Hospital Emergency Plan According to a study, about 99% of hospitals have plans to cope with disaster, and 95% of them even had committees for that purpose. There were reports from 90% or more of the hospitals which showed that they were in collaboration with emergency treatment services (96%), emergency agencies for management (94%), agencies for law enforcement (95%), fire sectors (95%), along with health sectors (92%). 96% of the respondents sated that there were plans to cope with disaster throughout the hospital, and that they were accessible easily (Higgins et al., 2004, p. 328). Meridian Health has made it its responsibility to better the welfare and health of New Jersey residents. They do this by giving the best quality health services in the community, homes and hospitals, which put their focus on patients, and also by conducting clinical research and education for the enhancement of medicine (Meridian Health, 2016).

Objectives and goals of a Hospital Emergency Plan

The disaster / emergency plan in hospitals is aimed at optimal preparedness of the institutional resources and hospital personnel to perform productively in case of various kinds of disaster.

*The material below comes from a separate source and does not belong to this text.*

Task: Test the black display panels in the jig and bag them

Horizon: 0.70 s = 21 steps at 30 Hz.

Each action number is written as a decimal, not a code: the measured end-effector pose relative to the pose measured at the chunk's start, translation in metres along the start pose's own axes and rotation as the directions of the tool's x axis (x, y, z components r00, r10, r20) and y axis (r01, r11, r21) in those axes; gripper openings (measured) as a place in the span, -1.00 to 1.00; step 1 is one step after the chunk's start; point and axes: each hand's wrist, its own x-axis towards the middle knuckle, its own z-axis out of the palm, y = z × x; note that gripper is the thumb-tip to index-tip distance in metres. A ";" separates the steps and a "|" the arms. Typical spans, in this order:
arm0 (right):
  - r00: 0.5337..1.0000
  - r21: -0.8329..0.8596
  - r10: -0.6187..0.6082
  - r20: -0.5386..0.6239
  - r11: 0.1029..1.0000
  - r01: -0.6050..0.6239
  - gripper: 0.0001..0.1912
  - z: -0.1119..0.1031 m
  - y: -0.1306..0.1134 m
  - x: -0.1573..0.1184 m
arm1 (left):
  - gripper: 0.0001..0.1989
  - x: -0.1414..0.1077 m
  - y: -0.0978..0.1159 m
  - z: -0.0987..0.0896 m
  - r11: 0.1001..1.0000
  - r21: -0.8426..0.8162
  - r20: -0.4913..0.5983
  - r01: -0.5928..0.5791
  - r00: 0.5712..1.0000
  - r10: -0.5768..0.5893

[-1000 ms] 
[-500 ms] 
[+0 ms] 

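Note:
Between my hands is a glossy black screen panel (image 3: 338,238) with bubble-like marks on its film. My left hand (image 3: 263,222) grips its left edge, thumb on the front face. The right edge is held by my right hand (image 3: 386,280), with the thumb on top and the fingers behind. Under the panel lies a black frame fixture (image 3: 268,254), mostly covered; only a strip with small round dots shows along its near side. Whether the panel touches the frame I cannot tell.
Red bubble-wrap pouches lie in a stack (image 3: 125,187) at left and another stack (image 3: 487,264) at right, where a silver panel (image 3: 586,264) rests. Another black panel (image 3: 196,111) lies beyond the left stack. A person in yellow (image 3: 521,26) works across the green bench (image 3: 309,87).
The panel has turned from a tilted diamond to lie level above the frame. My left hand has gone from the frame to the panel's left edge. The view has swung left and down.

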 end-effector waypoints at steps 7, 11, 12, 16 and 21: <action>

The disaster plans in hospitals need to address the mass fatalities that may come up as a result of Mass Casualty Incidents (MCI) that may have happened far from hospitals and also those incidents which may affect the hospitals such as explosions, earthquakes, fire or even floods (GOI-UNDP, 2002-2008).

III. Preparation of Plan

Meridian is a privately owned hospital equipped with an adequate number of beds; about 1000-2000, and is capable of handling emergencies 24 hours a day. This means that the hospital is able to deal with around 30-50 patients instantly without any form of interference to their routine services. However, if they have above 50-60 cases at a go or above 75-100 cases within a small number of hours, these would automatically create the need for emergency plans to be activated by that hospital. There are three stages of the emergency plan:

A. Pre-disaster Phase (Phase of Planning):

a. Emergency / Disaster management committee Constitution -- The committee will comprise a number of hospital officials, who will be led by the Medical Superintendent, Director or Dean. The officials will include:

Medical Superintendent/Director / Dean

Members

1. Addl. Medical Administrator (Casualty)

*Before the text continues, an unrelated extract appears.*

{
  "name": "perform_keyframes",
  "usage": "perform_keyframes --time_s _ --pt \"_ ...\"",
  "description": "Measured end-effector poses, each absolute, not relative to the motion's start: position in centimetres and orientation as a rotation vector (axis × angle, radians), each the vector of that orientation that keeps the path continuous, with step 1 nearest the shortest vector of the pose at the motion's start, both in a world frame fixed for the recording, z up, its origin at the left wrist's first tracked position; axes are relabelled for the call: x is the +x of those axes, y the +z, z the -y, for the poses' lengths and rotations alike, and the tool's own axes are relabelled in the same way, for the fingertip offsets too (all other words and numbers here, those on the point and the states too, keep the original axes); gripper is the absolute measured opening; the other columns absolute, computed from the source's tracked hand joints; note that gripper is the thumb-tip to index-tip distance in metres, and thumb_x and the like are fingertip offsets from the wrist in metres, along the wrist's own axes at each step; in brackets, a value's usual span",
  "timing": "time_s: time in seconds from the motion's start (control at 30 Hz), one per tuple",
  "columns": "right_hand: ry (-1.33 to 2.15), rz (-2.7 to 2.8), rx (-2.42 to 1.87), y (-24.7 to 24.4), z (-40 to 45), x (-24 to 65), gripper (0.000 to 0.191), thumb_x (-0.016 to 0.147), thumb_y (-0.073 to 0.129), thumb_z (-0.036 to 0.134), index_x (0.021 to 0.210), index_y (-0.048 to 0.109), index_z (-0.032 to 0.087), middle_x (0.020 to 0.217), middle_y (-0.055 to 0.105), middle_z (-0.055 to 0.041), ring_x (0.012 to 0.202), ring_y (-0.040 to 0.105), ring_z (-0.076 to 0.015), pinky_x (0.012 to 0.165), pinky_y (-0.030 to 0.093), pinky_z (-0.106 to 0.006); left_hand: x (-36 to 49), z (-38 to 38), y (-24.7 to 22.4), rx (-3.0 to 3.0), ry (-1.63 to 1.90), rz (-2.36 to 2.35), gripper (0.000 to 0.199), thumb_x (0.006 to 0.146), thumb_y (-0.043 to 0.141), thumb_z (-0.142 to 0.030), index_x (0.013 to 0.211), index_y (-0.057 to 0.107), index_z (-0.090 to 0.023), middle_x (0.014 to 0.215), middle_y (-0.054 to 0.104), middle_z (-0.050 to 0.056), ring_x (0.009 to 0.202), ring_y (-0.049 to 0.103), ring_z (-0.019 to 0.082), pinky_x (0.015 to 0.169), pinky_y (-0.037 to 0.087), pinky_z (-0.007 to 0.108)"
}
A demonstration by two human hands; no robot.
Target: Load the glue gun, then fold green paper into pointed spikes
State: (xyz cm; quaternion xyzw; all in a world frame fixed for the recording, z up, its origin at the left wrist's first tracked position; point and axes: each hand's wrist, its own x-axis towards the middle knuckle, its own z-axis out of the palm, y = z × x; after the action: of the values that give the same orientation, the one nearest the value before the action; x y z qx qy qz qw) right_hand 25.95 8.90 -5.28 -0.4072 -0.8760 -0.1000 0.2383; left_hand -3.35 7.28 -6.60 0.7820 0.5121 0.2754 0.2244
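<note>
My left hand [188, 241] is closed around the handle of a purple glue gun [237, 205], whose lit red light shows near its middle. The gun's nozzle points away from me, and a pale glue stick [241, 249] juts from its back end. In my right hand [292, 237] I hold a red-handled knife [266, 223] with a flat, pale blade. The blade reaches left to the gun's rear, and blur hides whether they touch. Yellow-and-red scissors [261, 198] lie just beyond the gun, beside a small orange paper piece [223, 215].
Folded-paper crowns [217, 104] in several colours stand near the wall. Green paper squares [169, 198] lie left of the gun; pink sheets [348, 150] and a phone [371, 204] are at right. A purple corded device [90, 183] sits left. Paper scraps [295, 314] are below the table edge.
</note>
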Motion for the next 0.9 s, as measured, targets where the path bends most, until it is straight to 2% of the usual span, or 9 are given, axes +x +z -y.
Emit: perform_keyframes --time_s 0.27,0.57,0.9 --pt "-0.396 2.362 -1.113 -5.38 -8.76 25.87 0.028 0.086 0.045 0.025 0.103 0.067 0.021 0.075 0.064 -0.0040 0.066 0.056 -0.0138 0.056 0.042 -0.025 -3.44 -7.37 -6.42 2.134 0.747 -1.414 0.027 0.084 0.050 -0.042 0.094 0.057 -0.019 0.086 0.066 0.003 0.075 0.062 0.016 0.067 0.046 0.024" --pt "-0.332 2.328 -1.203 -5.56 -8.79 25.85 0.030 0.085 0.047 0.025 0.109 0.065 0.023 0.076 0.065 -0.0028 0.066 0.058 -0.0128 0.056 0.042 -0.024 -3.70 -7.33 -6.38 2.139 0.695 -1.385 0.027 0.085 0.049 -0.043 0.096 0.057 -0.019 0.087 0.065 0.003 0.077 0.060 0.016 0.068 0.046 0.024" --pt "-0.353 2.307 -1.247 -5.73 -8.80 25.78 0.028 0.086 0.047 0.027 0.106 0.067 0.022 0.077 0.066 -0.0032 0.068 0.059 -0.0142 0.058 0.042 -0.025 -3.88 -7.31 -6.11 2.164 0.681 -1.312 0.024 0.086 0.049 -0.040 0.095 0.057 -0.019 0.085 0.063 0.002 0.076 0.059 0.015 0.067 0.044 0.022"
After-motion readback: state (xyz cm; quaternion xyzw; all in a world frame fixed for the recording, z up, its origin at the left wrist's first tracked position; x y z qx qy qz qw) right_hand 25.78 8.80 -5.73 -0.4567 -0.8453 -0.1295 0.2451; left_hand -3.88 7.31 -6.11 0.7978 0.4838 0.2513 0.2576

2. Ever one of the Addl. Medical Administrators

3. Head of the Surgery Department

4. Head of the Medicine Department

5. Head of the Neurosurgery Department

6. Head of the Anaesthesiology Department

7. Head of the Plastic Surgery and Burns Department

8. Head of the Radiology Department

9. Head of the Orthopaedics Department

10. Head of the Laboratory Medicine Department

11. Head of the Forensic Medicine Department

12. Officer of Public Relations

13. I/C Therapeutic Store Officer

14. I/C Overall Store Officer

15. Nursing Administrator

16. Officer in charge of Blood Bank

17. Executive Civil Engineer CPWD

18. Executive Electrical Engineer CPWD (Elec.)

19. Member / Transport and Head I/C Casualty Medical Officer

The Committee may appoint extra people depending on the kind of disaster or situation. It will hold its meetings at least on a quarterly basis in order to review the performance of the disaster plan, challenges that face the current disaster as well as an alteration or amendment for future application.

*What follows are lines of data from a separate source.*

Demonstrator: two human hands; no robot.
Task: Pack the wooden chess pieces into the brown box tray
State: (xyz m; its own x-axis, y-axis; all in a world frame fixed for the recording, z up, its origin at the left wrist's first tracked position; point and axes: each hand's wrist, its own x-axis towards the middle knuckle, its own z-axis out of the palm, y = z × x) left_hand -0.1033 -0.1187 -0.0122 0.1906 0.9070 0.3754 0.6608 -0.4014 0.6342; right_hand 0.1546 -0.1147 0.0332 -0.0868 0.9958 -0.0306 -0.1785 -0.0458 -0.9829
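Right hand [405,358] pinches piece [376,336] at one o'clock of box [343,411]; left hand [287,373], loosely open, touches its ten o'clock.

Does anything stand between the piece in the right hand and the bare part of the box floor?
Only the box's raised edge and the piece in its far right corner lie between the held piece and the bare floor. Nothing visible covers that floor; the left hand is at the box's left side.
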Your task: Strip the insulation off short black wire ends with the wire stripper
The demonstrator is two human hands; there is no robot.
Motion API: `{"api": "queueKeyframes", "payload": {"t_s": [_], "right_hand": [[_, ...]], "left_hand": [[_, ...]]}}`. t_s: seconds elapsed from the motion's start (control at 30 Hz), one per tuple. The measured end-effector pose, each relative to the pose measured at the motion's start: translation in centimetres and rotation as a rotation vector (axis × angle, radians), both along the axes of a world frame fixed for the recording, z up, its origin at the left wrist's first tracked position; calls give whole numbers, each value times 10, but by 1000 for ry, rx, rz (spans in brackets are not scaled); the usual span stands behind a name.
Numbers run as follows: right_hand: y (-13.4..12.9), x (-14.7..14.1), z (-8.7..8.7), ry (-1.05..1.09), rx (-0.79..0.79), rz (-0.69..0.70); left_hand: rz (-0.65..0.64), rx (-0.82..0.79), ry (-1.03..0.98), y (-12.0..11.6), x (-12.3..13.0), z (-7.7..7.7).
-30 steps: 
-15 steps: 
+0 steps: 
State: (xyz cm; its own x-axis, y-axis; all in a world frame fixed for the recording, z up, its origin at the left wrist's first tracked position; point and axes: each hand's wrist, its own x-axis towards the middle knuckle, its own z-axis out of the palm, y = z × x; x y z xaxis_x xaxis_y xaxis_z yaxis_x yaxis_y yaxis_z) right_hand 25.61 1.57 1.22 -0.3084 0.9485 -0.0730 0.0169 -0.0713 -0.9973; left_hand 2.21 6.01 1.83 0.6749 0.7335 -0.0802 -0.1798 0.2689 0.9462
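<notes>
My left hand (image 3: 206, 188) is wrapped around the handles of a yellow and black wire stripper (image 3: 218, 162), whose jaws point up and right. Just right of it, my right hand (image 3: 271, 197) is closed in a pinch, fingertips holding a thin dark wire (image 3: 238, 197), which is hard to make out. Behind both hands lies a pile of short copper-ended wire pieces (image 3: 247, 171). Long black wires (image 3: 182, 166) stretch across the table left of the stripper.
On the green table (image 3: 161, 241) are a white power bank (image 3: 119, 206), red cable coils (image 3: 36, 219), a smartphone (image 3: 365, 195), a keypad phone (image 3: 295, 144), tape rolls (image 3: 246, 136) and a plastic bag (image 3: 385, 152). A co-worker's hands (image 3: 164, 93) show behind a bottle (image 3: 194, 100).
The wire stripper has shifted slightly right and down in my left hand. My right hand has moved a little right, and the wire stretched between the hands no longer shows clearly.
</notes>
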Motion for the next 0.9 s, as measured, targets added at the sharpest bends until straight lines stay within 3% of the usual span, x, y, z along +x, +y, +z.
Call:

b. Delineation of Jobs according to Job Cards

There will be job cards for each of the areas dealing with the disaster plan. The cards will include a list of guidelines for the main individuals in each of their departments, in order to perform their duties successfully.

They will also contain the needed information to help individuals in following the guidelines such as pager and phone numbers and regularly updated addresses

There will be colour codes to represent various categories of personnel such as nurse, consultants, junior and senior residents for easer identification.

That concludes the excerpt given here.